The revamp delivered restored hydraulic stability, reduced CO2 breakthrough, lower steam demand and improved energy efficiency, translating into higher ammonia yield and maximized incremental production. The methodology offers a transferable framework for upgrading Benfield units to achieve higher capacity, improved efficiency and long-term reliability.
Scope. The Benfield process remains a proven and robust technology for CO2 and acid gas removal in ammonia synthesis gas, refinery H2 units and petrochemical syngas trains. However, many operating systems are now pushed far beyond their original design capacities, with operational bottlenecks increasingly concentrated in the CO2 absorption section.
These constraints often manifest as reduced hydraulic capacity, solvent losses, high CO2 slippage and rising steam consumption. Left unresolved, they increase energy costs, impair downstream conversion efficiency and elevate the risk of unplanned outages.
This article focuses on one such system—designated Act-1—in an ammonia facility that had expanded to nearly 40% above its original design capacity. Previous modifications, including packing replacement, increased solution circulation and additional ejectors, could not prevent:
Persistent CO2 breakthrough, impacting ammonia and urea production
Escalating low-pressure (LP) steam demand
Progressive mechanical degradation affecting the reboiler, the flash drum and ejectors, leading to reduced performance and higher maintenance frequency.
The author’s company was engaged to perform a comprehensive performance assessment and develop a process design for a full-system revamp. The solution applied simulation-driven diagnostics, hydraulic and mechanical evaluations, and fit-for-purpose engineering to resolve root causes, providing a repeatable upgrade methodology for Benfield CO2 systems in high-demand industrial environments.
Background and system history. The ammonia facility was commissioned in 1992, with a nameplate capacity of 1,500 metric tons per day (tpd). Subsequent debottlenecking projects in 1997 and 2009 increased output to 2,125 metric tpd. However, the CO2 removal system was never proportionally upgraded. Core hydraulic and thermal designs remained unchanged, and only selective modifications were implemented. FIG. 1 shows the system configuration after the 2009 expansion.
Incremental modifications over the years. To accommodate steadily increasing plant throughput, a series of performance enhancements were introduced at different stages that:
Replaced random packing in the absorber with high-capacity packing to reduce flooding risk
Added supplementary ejectors in the 4th and 5th flash drum compartments
Installed chevron trays in the stripper overhead to minimize water and solvent carryover
Upgraded the stripper overhead condenser and reflux system
Modified the CO2 knockout vessel
Increased the Benfield solution circulation rate by ~17%
Increased potassium carbonate (~7%) and activator (~50%) concentrations
Added LP steam injection to both the stripper and ejectors.

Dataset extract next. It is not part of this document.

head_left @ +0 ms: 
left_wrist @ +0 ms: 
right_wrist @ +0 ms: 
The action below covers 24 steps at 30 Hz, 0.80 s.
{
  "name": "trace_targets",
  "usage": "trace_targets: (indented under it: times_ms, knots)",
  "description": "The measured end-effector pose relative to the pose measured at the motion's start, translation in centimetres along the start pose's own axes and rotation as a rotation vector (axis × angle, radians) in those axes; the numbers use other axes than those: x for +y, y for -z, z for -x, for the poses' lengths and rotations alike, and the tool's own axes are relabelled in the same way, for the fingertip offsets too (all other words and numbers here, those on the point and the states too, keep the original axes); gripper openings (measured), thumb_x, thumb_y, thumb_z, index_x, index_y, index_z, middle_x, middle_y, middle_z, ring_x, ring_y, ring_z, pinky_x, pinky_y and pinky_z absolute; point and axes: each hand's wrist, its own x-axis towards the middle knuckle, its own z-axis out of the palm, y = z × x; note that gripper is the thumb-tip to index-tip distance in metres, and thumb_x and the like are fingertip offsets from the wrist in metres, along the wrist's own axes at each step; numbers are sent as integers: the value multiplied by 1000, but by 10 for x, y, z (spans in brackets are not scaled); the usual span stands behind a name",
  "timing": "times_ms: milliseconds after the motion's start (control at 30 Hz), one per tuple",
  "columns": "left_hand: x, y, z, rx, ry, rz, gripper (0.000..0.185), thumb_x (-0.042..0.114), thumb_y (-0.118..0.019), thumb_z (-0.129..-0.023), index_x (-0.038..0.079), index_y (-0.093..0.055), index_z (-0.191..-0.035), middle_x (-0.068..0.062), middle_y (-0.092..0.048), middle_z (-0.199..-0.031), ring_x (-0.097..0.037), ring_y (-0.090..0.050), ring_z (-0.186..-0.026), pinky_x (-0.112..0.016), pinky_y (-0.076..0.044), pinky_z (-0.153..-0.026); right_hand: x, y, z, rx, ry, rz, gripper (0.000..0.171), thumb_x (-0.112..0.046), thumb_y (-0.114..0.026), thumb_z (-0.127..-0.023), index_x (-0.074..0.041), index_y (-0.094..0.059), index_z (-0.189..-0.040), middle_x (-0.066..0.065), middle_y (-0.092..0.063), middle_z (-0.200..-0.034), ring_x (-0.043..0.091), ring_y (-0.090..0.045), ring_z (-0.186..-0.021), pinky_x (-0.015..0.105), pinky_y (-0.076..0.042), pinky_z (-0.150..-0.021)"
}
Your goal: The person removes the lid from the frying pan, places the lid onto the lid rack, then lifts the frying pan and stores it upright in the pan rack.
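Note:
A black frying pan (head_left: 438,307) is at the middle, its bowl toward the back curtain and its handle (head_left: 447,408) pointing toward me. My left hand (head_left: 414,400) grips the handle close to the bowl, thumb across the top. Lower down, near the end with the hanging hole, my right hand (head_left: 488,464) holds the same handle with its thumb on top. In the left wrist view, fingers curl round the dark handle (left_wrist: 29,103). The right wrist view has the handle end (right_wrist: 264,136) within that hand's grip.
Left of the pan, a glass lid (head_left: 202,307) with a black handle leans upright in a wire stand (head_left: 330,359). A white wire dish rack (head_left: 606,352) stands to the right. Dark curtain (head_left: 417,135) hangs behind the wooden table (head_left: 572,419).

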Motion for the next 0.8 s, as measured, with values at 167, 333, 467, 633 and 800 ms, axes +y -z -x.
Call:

While these measures provided temporary relief, they could not compensate for the underlying hydraulic, thermal and mechanical constraints of the original design. Under sustained high loading, system performance continued to decline, ultimately making a comprehensive, system-wide revamp unavoidable.
Pre-revamp operating challenges. By the time the author’s company was engaged, the CO2 removal system faced persistent constraints that eroded energy efficiency, mechanical reliability and production capacity:
High CO2 slippage: Breakthrough levels reached up to 4,200 ppmv vs. a design limit of 1,000 ppmv, increasing synthesis loop inerts, raising purge rates and lowering ammonia conversion. This, in turn, curtailed urea production potential.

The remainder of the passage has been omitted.